Three important events took place in Gide's life in 1895. He returned to North Africa where he met up with Oscar Wilde and Alfred Douglas, and had further adventures with young Arab boys. Then his mother died in May, an event that marked Gide's further liberation from his inhibitions and constraints.

Finally, in anticipation of his impending marriage to his cousin Madeleine Rondeaux in October, he consulted a doctor, for despite his newly found sexual freedom, he feared that his promiscuity in Algeria and Tunisia had not properly prepared him for marriage. The doctor, however, declared that Gide would forget his immoral penchants once wed.

Having found while a youth his cousin and future wife Madeleine Rondeaux in tears at the discovery of her mother's adultery, Gide developed an almost mystical dedication to the alleviation of her anguish. Madeleine occupies an important position in many of his writings. She is Emmanuèle in Les Cahiers d'André Walter and in his Journal, Alissa in La Porte étroite (Strait is the Gate, 1909) and Marceline in L'Immoraliste (The Immoralist, 1902).

Gide saw in her both the hurt child of his own youth and a substitute for his own departed maternal figure, for Madeleine was two years older and more mature than he. He never consummated the marriage; his love for her was pure, and he felt that physical intimacy would have tarnished this ideal.

The two developed, however, a deep moral and spiritual dependence on each other. By maintaining this pure idyllic relationship, Gide was able to cleanse his own sins. His La Porte étroite is a largely autobiographical account of their relationship.

In it, Gide describes with precision the feelings of the Protestant milieu in which he was raised. Jérôme and Alissa are cousins. As austerely religious Protestants, they fervently follow the teachings of pastor Vautier, who preaches from Luke 13:24: "Strive to enter by the narrow door." Alissa, however, who has an intense need to do penance for her mother's adulterous actions, refuses Jérôme's proposal of marriage. Her saintlike conduct leads her to loneliness and eventual death.


Gide's L'Immoraliste is a psychological novel and thus the perfect format to give voice to his inner conflicts and torments. The novel touches on two major questions of the twentieth century: Is liberation from former traditions possible, and if so, what should be done with the freedoms newly gained?

The homosexual orientation of Michel, the novel's protagonist, is thus an emblem of rebellion and freedom of choice. Michel rejects both traditional values (he squanders his inheritance, possessions, and land) and the ideal heterosexual relationship (he marries Marceline without love and disguises his indifference as an illness on their honeymoon).

Moreover, he begins to partake in the discovery of homosexual desires, being attracted by the nakedness of Arab boys and the strength and beauty of male workers on his Norman property. Michel's observations serve, according to Emily Apter, as a means of tearing away at the acceptable Protestant ethic.

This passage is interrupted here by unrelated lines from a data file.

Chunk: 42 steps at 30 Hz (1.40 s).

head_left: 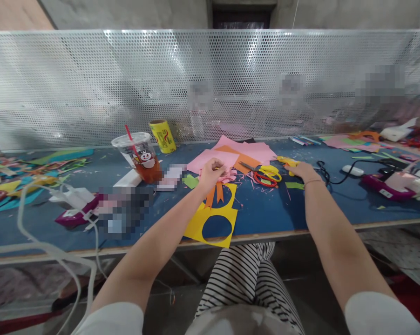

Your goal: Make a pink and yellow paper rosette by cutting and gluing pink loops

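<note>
My left hand is closed, thumb and fingers together, over a pink paper rosette with orange paper tails; a small yellow bit shows at the fingertips. Below the rosette lies a yellow sheet with round holes, its lower edge over the table's front edge. My right hand is wrapped round a yellow glue gun that points left. Between the hands, red-handled scissors and yellow-handled scissors lie beside pink sheets and an orange sheet.
A drink cup with a red straw and a yellow tape roll stand at the left back. Purple power strips with cables lie on both sides. A perforated metal screen rises behind the blue table.
</note>
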Available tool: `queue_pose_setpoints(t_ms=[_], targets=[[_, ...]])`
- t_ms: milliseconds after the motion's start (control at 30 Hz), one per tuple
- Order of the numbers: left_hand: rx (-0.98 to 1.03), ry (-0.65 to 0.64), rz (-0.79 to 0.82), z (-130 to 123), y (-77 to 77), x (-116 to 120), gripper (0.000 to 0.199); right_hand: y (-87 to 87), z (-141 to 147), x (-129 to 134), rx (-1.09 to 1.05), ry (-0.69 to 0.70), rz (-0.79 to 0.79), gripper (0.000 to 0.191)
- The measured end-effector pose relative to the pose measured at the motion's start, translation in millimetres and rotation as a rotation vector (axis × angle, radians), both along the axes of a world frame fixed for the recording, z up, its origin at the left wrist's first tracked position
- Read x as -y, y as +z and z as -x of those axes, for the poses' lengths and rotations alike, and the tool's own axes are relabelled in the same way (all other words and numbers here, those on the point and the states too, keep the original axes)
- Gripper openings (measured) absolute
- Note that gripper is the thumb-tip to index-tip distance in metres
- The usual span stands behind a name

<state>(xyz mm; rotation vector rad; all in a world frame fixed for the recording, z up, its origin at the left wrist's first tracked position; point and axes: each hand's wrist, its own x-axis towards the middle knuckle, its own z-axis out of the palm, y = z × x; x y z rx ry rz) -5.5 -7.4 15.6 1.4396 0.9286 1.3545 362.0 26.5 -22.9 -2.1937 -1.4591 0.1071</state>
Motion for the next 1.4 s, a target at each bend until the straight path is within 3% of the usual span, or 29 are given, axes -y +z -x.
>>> queue_pose_setpoints(t_ms=[100,233,333,400,533,667,767,867,1033,1400], targets=[[0.038,0.069,-0.007,4,0.9,-6,0.028,0.7,9,0,0.155,-0.077,0.261,0.043],[0.058,0.176,-0.040,13,3.4,-14,0.023,4.3,14,2,0.177,-0.041,0.308,0.042],[0.040,0.214,-0.033,18,2.3,-19,0.021,5.9,12,5,-0.003,-0.022,0.322,0.036],[0.034,0.216,-0.020,19,0.2,-21,0.021,8.9,13,7,-0.109,0.005,0.293,0.033],[-0.011,0.162,-0.018,16,-4.4,-20,0.021,22.4,27,10,-0.081,0.083,0.106,0.034],[-0.093,0.090,0.007,10,-7.9,-16,0.019,36.9,52,17,-0.098,0.145,-0.163,0.042],[-0.112,0.023,0.051,5,-10.8,-13,0.019,43.3,76,23,-0.080,0.207,-0.275,0.051],[-0.079,-0.027,0.115,2,-12.7,-11,0.021,47.0,99,30,0.015,0.211,-0.301,0.056],[-0.032,-0.034,0.178,1,-11.5,-7,0.023,52.3,126,43,0.153,0.298,-0.341,0.046],[-0.043,-0.043,0.164,1,-9.8,-6,0.019,54.4,138,50,0.269,0.381,-0.270,0.059]])
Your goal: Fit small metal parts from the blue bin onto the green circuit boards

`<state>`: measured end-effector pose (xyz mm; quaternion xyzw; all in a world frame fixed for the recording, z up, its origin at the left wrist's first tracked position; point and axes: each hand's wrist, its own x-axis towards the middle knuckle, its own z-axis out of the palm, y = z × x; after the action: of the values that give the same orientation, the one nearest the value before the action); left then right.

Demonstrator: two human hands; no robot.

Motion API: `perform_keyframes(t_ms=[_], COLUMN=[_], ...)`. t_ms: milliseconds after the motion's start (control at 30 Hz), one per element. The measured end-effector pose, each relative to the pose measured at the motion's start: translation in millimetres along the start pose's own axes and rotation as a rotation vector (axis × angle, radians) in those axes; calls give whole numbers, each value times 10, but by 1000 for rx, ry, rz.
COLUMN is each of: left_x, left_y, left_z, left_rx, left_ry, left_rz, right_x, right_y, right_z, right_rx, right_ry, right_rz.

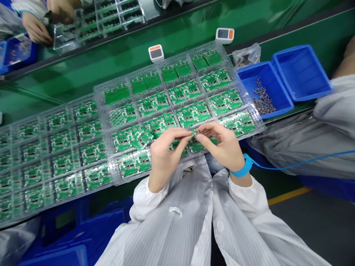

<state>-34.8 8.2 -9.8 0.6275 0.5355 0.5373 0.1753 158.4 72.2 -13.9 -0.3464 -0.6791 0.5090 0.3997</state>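
Both hands meet over the lower part of a clear plastic tray (114, 162) filled with green circuit boards (194, 112). My left hand (169, 149) pinches the left side of a small green board (193, 133). At its right side, the fingertips of my right hand (222, 144) are closed on the same piece; any small part between them is too tiny to make out. A blue strap circles my right wrist. One loose board (142, 137) lies tilted across others in the tray, left of my left hand.
Small metal parts (263, 100) lie in a blue bin (285, 94), beside a second blue bin (302, 74) and a plastic bag (246, 56). Two white devices (156, 53) stand behind the tray. Another tray (55, 207) extends left. Other people's hands (36, 27) work across the table.
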Motion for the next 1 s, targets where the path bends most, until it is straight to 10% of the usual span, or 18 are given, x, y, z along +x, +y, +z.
perform_keyframes(t_ms=[1000], left_x=[-12], left_y=[29], left_z=[-21], left_rx=[-45], left_ry=[4], left_rz=[-45], right_x=[18], right_y=[-2], right_z=[-6], right_rx=[-68], right_ry=[-4], right_rz=[-37])
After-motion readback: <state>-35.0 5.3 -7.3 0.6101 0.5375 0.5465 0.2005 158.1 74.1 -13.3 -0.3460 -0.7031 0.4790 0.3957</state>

He continues to ignore and abandon his fragile wife, who later dies on a trip to North Africa. Her passing, like that of Gide's mother Juliette, represents the ultimate moment of liberation from a morally repressive society.

Michel's actions serve to attack the dominant social ideology, especially the Protestant ethic of duty and bourgeois morality. But whereas the excess in La Porte étroite lies in self-sacrifice and purity, Michel's excess is one of glorification of a self released from all moral constraint.

Troubled by marital difficulties and horrified by the events of World War I, Gide concentrated his efforts after 1914 on a critique of bourgeois society. In 1916, he began a friendship with the young Marc Allégret and the two spent time together in Switzerland. Their short relationship, according to Wallace Fowlie, was the only union that for Gide successfully combined a sexual love and a loving companionship.

On his return to France, Gide received a blow; he learned that his wife, in reaction to his infidelities, had burned all of his letters to her. This event shattered the illusion of his idyllic love and devotion to her, for he considered these letters his best work.